### WHAT YOU HAVE TO DO
Gather each line of the records where "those" appears.

SUPPLIED DATA: Begin

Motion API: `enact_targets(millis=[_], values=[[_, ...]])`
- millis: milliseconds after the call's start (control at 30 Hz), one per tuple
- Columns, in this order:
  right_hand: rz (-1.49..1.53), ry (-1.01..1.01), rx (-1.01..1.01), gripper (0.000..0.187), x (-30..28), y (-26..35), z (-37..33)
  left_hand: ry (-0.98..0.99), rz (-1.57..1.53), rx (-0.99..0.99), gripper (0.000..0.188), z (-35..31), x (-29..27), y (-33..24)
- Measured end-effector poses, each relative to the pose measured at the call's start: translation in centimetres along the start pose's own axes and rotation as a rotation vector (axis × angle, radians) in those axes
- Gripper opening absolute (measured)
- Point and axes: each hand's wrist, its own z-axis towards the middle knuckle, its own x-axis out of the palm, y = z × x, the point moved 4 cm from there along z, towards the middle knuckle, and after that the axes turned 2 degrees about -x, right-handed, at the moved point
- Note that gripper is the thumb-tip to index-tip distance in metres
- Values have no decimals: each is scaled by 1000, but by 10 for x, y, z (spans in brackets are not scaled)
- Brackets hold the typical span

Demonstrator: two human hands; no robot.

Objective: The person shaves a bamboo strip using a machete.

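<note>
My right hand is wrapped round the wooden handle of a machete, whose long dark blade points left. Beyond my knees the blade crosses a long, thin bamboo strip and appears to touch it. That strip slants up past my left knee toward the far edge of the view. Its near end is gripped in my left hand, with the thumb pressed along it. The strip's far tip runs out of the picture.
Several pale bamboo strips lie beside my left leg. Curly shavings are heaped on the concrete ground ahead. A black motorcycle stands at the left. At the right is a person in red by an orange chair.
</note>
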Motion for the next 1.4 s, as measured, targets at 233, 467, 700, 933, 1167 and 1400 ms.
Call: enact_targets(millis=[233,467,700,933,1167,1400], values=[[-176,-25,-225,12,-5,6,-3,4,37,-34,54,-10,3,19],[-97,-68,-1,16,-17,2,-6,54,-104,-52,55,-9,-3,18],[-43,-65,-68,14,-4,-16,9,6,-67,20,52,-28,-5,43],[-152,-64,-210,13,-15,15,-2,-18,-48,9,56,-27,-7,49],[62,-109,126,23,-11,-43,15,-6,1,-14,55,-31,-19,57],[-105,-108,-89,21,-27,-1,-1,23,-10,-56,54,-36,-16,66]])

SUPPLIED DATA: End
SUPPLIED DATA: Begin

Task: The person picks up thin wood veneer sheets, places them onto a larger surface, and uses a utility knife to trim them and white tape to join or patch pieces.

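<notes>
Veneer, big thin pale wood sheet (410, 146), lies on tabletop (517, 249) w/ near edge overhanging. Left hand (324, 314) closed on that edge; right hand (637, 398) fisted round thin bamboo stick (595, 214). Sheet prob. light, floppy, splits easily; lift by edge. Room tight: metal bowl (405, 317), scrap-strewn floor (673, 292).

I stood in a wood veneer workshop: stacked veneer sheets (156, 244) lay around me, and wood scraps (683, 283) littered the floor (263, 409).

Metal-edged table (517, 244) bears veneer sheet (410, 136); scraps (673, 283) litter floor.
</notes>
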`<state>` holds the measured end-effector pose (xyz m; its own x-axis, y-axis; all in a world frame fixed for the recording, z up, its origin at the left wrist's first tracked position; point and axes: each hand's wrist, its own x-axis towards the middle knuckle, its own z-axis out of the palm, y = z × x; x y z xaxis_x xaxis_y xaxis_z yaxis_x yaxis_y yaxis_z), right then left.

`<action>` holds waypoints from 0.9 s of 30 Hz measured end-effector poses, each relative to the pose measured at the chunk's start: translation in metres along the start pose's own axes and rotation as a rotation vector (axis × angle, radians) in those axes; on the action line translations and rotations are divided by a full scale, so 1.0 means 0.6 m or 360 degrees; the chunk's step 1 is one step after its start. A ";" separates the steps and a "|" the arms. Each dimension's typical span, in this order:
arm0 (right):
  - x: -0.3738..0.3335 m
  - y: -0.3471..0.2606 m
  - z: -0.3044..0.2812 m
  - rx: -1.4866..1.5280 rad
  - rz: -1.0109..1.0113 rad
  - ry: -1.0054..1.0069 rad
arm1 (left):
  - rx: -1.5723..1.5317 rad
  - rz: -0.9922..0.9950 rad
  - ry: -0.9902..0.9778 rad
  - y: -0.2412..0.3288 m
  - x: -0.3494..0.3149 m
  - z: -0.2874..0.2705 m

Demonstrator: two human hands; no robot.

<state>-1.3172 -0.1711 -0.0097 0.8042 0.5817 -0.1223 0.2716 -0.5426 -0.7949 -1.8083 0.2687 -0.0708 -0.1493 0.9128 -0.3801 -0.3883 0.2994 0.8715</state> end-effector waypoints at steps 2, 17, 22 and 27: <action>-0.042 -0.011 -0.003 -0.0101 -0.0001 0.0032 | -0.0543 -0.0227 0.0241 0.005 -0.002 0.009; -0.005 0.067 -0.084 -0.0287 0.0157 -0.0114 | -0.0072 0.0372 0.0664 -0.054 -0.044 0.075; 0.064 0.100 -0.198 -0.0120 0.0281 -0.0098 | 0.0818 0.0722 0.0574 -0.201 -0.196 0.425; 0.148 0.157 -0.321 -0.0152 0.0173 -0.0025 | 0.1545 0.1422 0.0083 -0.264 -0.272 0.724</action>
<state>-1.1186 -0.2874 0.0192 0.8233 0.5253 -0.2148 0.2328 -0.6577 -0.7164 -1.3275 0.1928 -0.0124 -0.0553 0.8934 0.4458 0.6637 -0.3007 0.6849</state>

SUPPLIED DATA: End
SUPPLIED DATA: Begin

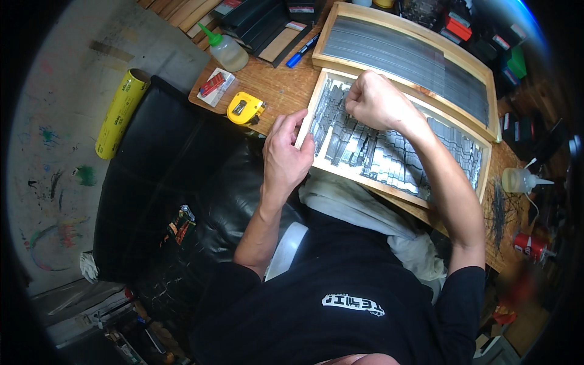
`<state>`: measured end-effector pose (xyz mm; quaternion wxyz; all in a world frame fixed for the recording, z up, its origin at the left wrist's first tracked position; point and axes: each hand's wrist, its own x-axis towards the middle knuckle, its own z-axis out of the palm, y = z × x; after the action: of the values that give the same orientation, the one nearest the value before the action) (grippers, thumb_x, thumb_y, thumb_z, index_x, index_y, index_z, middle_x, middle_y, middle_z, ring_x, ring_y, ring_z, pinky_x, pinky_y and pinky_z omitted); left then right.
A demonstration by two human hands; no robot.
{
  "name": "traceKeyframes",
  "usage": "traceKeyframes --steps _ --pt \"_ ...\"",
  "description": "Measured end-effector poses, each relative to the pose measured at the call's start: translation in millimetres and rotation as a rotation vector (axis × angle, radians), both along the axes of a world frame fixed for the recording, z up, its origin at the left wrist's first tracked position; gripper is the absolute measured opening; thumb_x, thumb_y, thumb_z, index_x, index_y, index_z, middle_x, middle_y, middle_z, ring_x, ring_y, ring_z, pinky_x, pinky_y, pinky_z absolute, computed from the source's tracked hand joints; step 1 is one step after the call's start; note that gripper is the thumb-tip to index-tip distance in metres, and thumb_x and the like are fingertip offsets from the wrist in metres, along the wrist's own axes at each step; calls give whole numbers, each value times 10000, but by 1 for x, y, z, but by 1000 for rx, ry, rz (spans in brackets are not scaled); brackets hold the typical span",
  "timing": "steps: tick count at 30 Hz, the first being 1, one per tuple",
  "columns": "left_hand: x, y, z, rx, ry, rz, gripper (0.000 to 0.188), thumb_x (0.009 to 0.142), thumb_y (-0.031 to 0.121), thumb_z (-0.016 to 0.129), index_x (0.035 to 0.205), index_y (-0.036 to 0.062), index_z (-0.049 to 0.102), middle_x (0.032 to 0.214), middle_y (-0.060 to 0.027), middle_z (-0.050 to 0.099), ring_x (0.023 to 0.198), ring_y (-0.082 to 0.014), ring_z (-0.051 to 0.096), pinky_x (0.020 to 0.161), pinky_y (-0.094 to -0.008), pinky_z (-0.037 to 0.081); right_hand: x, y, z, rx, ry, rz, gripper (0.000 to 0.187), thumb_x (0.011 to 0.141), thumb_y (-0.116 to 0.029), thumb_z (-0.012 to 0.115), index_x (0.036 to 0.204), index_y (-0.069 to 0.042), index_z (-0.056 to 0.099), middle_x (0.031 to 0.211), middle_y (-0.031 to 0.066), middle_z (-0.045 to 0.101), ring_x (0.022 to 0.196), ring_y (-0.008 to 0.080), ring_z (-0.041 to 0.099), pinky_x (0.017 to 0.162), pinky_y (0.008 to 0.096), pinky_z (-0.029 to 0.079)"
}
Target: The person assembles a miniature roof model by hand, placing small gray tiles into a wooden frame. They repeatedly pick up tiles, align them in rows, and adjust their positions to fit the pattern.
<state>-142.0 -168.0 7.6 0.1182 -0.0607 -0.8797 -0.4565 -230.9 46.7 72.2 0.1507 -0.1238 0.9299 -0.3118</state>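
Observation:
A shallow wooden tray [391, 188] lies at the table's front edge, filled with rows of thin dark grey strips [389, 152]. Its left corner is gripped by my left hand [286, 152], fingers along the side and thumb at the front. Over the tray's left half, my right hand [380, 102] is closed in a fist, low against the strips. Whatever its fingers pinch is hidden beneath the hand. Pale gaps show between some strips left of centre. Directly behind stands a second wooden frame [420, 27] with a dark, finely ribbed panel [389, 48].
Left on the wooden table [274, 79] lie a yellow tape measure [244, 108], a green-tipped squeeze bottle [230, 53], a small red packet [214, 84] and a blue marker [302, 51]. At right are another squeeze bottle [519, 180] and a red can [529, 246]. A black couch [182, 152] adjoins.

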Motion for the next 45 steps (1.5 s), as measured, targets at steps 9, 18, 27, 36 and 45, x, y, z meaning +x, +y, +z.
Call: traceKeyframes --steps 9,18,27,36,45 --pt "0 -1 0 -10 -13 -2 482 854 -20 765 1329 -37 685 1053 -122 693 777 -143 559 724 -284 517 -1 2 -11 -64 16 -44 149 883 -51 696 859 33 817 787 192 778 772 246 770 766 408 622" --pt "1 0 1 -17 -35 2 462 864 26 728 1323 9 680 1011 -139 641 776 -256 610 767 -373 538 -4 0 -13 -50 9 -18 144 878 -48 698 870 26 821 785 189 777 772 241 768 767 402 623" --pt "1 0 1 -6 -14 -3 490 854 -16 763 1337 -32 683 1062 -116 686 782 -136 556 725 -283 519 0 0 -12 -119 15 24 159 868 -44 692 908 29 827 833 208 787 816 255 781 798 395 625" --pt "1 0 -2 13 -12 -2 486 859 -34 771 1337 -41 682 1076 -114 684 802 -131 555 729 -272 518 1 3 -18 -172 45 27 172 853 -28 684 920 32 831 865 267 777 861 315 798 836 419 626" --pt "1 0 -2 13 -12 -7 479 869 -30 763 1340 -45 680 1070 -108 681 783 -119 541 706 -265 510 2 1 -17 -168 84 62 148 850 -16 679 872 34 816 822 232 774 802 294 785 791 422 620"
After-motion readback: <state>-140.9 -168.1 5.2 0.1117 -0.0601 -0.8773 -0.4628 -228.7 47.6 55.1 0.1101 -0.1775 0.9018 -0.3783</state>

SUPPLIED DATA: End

### THE COMPLETED TASK
- Measured end-effector poses, each relative to the pose measured at the call's start: translation in centimetres along the start pose's own axes and rotation as a rotation vector (axis × angle, radians) in those axes
`<action>` holds waypoints from 0.9 s of 30 Hz measured end-effector poses, each relative to the pose measured at the chunk's start: translation in metres along the start pose's own axes and rotation as a rotation vector (axis × angle, radians) in those axes; on the action line translations and rotations are divided by a full scale, so 1.0 means 0.6 m or 360 degrees; the chunk's step 1 is one step after its start. A ";" separates the steps and a "|" the arms. Each dimension's typical span, in this order:

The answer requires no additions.